Task to carry out
The stretch from the line with "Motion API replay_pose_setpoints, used" through the line with "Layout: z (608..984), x" in the records below: write it out exactly, and nothing else.

[Source data]

================

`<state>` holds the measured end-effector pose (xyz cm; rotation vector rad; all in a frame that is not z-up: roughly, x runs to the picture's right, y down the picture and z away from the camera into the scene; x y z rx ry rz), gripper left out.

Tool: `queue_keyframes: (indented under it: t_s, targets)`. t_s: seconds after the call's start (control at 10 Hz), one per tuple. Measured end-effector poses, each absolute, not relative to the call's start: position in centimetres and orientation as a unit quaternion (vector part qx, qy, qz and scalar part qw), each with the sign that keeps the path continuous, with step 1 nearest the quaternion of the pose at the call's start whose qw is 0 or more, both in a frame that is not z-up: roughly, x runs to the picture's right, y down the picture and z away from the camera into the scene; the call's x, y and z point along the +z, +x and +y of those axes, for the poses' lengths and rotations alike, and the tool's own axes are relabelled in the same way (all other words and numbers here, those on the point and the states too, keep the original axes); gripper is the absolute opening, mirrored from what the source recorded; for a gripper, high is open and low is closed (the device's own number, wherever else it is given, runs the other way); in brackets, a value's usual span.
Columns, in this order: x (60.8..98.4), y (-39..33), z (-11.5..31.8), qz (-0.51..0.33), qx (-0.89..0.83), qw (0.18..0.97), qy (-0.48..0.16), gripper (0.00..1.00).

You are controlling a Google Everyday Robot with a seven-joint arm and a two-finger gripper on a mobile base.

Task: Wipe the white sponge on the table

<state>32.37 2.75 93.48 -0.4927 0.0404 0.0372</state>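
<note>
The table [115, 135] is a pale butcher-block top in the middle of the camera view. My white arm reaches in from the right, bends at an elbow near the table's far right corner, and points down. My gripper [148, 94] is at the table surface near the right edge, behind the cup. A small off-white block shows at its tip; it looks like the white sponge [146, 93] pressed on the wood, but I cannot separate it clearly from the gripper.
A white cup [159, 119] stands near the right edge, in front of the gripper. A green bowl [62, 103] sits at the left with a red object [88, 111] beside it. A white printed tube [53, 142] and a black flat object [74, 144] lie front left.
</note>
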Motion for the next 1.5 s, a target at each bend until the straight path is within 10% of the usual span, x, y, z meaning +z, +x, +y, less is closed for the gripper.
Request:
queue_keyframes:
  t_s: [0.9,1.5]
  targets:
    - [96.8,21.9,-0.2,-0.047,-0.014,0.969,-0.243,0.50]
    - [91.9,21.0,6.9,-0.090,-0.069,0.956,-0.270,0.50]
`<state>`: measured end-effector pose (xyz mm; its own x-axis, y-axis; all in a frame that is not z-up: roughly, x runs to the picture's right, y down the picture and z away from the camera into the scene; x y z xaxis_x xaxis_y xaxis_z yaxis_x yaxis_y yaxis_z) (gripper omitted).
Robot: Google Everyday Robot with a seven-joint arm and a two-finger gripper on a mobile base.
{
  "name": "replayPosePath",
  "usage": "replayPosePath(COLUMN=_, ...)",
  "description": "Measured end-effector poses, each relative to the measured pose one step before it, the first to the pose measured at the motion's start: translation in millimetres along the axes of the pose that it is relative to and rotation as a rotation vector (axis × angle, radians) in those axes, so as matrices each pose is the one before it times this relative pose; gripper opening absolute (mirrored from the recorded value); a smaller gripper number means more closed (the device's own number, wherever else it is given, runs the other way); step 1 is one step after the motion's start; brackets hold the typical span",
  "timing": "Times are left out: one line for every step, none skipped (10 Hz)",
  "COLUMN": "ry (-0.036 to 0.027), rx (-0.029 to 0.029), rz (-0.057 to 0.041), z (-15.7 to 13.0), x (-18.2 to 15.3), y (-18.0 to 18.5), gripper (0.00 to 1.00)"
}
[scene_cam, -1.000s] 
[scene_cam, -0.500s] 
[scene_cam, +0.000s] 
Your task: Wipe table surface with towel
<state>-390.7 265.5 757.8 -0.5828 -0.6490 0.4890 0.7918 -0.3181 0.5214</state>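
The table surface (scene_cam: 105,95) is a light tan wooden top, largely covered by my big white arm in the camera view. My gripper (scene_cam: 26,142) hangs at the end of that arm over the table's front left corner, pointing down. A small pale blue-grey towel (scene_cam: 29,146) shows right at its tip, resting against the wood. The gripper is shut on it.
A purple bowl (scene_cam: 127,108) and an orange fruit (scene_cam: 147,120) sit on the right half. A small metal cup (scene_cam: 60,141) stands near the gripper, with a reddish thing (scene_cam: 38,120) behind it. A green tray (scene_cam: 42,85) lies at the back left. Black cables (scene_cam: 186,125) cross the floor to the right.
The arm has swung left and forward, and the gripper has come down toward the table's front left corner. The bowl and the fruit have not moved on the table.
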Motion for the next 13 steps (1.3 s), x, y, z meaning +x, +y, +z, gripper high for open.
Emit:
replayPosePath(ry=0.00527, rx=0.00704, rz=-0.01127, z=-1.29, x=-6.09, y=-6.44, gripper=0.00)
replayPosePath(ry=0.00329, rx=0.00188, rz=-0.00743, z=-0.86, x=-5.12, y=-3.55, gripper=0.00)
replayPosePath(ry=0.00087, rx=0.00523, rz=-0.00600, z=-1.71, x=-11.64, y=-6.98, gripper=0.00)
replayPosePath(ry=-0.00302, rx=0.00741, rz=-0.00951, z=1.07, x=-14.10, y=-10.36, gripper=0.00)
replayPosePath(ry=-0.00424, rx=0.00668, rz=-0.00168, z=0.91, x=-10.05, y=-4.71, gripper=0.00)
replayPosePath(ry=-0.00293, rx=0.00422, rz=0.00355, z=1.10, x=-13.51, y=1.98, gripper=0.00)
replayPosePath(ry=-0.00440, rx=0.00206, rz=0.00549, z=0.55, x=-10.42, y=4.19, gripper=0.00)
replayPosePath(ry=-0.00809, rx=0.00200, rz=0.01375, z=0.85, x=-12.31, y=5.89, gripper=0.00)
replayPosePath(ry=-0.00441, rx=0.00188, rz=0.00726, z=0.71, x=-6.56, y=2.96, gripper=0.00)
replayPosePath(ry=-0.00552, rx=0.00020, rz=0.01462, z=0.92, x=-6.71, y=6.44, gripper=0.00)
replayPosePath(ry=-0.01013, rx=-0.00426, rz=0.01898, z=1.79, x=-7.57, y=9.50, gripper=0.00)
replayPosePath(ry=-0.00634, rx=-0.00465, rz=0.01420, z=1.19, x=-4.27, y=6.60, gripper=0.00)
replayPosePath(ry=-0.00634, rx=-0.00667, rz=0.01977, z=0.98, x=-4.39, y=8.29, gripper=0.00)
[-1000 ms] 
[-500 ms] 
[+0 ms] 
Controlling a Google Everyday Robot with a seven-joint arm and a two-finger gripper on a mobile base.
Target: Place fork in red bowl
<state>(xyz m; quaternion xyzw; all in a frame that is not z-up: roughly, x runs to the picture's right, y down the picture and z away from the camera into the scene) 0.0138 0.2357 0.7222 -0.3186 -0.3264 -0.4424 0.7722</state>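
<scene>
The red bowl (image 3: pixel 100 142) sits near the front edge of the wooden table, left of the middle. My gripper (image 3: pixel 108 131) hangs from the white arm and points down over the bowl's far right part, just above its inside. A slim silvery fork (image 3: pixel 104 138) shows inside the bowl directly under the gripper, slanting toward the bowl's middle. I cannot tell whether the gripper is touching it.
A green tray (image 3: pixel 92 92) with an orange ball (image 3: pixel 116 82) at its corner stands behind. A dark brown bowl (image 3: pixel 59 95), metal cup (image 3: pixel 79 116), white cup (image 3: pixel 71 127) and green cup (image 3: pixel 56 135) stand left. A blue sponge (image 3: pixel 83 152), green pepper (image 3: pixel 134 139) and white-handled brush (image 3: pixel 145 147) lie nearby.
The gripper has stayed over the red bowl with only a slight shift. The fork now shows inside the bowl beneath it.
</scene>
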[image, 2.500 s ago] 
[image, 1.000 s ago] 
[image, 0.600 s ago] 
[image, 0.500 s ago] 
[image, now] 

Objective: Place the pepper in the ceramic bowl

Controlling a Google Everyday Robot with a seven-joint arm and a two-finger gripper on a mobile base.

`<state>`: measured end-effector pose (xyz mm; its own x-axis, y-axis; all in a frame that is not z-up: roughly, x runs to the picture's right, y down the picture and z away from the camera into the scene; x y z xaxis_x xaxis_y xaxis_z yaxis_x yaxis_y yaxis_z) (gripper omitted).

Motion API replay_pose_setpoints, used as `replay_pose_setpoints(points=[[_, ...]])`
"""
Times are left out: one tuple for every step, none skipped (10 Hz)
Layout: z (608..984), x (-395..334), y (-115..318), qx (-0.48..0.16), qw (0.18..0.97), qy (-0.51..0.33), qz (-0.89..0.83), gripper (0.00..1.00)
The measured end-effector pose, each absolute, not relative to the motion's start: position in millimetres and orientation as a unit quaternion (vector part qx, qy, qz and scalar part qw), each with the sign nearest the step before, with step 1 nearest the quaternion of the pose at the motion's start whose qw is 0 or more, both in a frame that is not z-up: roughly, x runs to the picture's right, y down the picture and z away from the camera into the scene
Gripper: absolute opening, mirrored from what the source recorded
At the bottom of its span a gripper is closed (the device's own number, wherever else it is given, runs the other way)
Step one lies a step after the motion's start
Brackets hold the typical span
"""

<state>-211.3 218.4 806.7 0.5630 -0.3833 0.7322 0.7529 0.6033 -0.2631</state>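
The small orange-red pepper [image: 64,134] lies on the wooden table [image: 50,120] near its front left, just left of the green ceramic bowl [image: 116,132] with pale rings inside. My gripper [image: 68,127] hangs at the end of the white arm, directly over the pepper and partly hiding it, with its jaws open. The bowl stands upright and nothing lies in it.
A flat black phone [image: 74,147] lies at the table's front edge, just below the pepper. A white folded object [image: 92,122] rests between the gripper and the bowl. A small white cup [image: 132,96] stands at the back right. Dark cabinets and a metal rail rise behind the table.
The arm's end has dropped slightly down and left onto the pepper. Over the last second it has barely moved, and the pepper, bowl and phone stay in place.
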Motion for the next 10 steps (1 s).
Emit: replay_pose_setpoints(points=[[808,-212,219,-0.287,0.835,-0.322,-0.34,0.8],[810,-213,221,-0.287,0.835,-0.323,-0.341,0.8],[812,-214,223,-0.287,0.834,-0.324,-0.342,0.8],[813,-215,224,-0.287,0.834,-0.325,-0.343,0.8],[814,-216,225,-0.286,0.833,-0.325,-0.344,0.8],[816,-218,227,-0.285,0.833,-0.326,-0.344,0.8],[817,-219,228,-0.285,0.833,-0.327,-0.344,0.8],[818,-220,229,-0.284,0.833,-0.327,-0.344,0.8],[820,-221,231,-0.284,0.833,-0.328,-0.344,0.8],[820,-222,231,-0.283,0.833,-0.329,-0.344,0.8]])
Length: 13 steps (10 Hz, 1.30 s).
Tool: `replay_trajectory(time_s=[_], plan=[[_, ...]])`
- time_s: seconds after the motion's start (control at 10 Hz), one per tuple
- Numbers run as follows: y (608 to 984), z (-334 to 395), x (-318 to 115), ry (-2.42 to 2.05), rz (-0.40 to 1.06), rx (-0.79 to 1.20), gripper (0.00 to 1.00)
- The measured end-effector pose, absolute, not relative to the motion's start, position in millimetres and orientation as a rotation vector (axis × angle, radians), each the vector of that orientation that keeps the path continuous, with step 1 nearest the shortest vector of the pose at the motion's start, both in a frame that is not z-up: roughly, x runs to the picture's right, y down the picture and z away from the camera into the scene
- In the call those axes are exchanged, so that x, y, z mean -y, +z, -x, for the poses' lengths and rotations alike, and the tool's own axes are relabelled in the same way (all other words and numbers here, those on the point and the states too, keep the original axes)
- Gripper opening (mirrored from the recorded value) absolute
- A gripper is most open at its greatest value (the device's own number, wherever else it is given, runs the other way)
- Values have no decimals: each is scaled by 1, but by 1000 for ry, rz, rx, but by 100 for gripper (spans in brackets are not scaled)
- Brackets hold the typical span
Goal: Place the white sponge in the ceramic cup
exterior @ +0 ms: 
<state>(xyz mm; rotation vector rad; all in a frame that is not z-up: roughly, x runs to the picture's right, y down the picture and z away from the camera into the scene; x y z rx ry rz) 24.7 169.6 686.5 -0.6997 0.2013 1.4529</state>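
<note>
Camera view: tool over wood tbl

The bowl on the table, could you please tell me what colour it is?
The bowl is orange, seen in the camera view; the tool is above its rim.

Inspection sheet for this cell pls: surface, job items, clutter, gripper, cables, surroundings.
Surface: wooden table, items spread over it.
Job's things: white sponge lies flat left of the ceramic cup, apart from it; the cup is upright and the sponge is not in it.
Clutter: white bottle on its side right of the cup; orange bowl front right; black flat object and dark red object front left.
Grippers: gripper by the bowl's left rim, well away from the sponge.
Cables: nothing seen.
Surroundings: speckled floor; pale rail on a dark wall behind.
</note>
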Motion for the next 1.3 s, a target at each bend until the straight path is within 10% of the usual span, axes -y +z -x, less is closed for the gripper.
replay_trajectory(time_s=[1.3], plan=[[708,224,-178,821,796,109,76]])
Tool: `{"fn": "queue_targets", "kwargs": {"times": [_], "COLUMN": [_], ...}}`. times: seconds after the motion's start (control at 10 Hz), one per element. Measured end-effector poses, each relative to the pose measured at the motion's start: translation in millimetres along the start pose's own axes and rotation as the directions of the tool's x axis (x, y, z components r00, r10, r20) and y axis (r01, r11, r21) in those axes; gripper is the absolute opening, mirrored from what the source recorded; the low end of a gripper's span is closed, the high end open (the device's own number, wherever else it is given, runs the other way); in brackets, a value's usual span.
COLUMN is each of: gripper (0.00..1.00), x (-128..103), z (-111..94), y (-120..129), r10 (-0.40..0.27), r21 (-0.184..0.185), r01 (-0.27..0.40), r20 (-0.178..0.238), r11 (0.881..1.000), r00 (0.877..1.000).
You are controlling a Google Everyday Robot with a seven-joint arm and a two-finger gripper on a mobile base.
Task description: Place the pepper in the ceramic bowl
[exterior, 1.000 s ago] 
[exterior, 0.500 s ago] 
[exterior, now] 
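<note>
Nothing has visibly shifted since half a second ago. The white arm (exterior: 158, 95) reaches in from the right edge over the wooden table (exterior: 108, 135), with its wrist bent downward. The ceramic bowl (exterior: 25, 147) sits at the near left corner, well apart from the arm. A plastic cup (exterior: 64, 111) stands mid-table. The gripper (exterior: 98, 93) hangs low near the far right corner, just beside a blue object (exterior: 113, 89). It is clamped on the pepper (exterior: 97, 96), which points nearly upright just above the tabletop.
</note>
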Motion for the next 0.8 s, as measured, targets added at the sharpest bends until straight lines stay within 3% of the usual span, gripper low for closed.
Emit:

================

Response area
Motion API replay_pose_setpoints, used as `replay_pose_setpoints(points=[[_, ...]])`
"""
Times are left out: one tuple for every step, none skipped (10 Hz)
Layout: z (608..984), x (-395..334), y (-115..318), qx (-0.48..0.16), qw (0.18..0.97), qy (-0.51..0.33), qz (-0.89..0.83), gripper (0.00..1.00)

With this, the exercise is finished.